When someone gets a genetic test for a rare form of diabetes, the result isn't always a clear 'yes' or 'no.' Sometimes it's a 'variant of uncertain significance'—a genetic change where we just don't know yet what it means for health. A new look at a massive public database of human genetics found that for many of the genes linked to monogenic diabetes, only about 30% of the known genetic variants have been classified at all in the main clinical database, ClinVar. That leaves a lot of unknowns on the table.

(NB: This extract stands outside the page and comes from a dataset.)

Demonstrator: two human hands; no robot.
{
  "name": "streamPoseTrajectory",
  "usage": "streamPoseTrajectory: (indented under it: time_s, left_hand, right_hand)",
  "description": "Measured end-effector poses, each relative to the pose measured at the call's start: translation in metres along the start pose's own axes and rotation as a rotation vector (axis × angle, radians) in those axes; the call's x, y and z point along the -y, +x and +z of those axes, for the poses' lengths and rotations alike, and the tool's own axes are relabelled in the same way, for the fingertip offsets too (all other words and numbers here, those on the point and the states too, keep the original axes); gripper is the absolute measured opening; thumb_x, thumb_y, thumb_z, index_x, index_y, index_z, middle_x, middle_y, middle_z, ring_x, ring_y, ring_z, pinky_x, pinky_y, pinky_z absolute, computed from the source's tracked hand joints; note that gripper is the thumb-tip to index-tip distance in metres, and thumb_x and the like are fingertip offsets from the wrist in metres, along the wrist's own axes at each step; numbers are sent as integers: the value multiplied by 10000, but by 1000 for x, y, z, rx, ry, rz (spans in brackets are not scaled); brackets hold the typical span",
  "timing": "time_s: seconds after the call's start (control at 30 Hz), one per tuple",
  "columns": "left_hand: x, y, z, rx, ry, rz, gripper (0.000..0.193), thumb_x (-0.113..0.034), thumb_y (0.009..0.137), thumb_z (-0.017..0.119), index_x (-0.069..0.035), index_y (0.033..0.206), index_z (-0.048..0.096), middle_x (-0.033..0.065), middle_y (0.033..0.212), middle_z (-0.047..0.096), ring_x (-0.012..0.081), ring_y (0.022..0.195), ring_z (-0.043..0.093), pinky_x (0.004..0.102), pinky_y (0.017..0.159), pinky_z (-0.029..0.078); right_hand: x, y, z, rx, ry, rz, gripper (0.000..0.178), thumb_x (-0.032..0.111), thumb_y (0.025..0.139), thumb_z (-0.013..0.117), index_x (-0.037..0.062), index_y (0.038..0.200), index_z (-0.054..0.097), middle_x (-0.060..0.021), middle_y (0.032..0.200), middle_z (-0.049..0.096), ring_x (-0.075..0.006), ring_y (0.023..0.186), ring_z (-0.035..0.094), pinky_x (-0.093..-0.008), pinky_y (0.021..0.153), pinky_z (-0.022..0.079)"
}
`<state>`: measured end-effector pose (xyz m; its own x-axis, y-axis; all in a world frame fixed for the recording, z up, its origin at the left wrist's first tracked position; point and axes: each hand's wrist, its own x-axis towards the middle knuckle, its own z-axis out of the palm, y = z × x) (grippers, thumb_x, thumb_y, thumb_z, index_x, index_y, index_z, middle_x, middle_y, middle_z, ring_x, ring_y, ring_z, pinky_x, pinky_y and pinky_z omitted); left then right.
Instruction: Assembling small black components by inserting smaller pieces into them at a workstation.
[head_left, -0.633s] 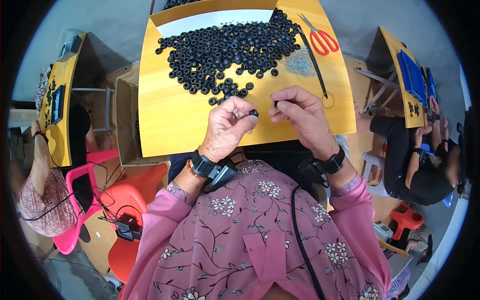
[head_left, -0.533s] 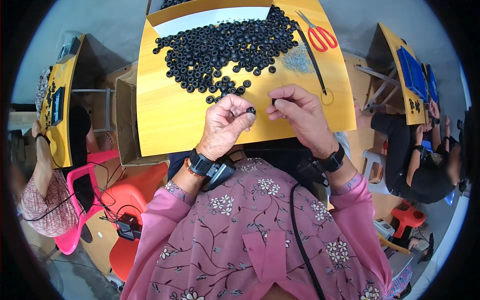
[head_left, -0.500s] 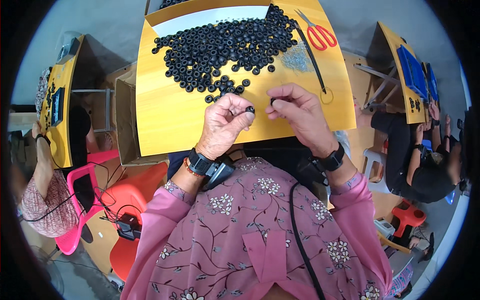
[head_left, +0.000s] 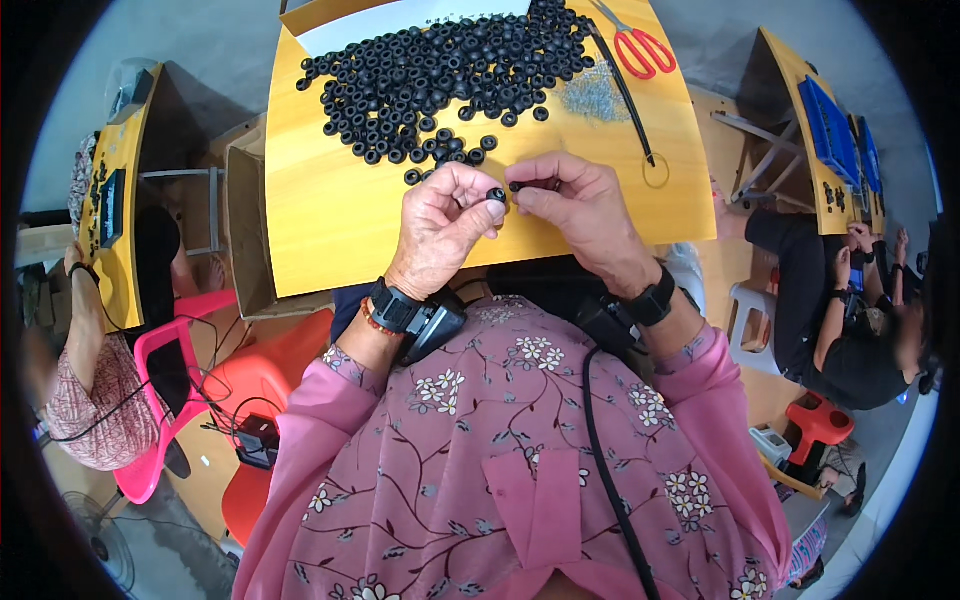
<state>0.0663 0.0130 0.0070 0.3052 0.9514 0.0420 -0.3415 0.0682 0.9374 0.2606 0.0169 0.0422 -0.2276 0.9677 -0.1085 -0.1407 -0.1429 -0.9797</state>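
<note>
My left hand (head_left: pixel 442 225) pinches a small black rubber ring (head_left: pixel 496 195) between thumb and fingertips, just over the near edge of the yellow table (head_left: pixel 330 230). Close beside it, my right hand (head_left: pixel 583 205) holds a thin black cord (head_left: pixel 622 90) by its end, almost touching the ring. The cord runs away across the table to the far right. A big heap of black rubber rings (head_left: pixel 440 70) lies spread on the far part of the table, several loose ones near my fingers.
Red-handled scissors (head_left: pixel 643 48) lie at the far right of the table, next to a small pile of silvery bits (head_left: pixel 592 100) and a thin wire loop (head_left: pixel 656 172). A cardboard box (head_left: pixel 245 230) stands left of the table. Other people sit at yellow tables on both sides.
Both hands stay together at the table's near edge, shifted slightly; the ring in my left fingers has come closer to the cord end in my right hand.
</note>
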Motion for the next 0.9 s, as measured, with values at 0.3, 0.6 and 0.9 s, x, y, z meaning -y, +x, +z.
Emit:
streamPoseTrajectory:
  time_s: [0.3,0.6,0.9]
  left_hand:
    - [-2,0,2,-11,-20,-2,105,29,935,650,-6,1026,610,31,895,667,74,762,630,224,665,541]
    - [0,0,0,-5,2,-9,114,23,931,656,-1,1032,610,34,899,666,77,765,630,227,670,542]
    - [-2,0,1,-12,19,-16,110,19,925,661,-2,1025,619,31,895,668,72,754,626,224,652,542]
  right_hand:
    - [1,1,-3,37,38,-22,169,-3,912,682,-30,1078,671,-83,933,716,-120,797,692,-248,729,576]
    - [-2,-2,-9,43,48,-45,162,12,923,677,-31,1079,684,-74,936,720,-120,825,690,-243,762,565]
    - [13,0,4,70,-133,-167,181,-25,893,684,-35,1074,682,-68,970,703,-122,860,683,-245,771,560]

The researchers dug deeper to see if this uncertainty was spread evenly across people from different genetic backgrounds. They looked at over 14,600 variants across 17 key genes. They found that for variants common in people of African ancestry, the rate of these uncertain results was not statistically higher than for those of non-Finnish European ancestry. However, for all other non-European groups combined—including East Asian, South Asian, and others—the rate of uncertain results was significantly lower.
This is a database study, so it's observing patterns in existing information, not testing a new treatment. It doesn't tell us why these differences exist or what the health consequences are. One interesting twist was in a specific gene called GCK, where the uncertain rate was actually higher for non-European variants. The big takeaway is that the genetic playbook for diabetes is far from complete, and the chapter for many populations is particularly thin. More research is needed to fill in these blanks so that genetic testing can be equally informative for everyone.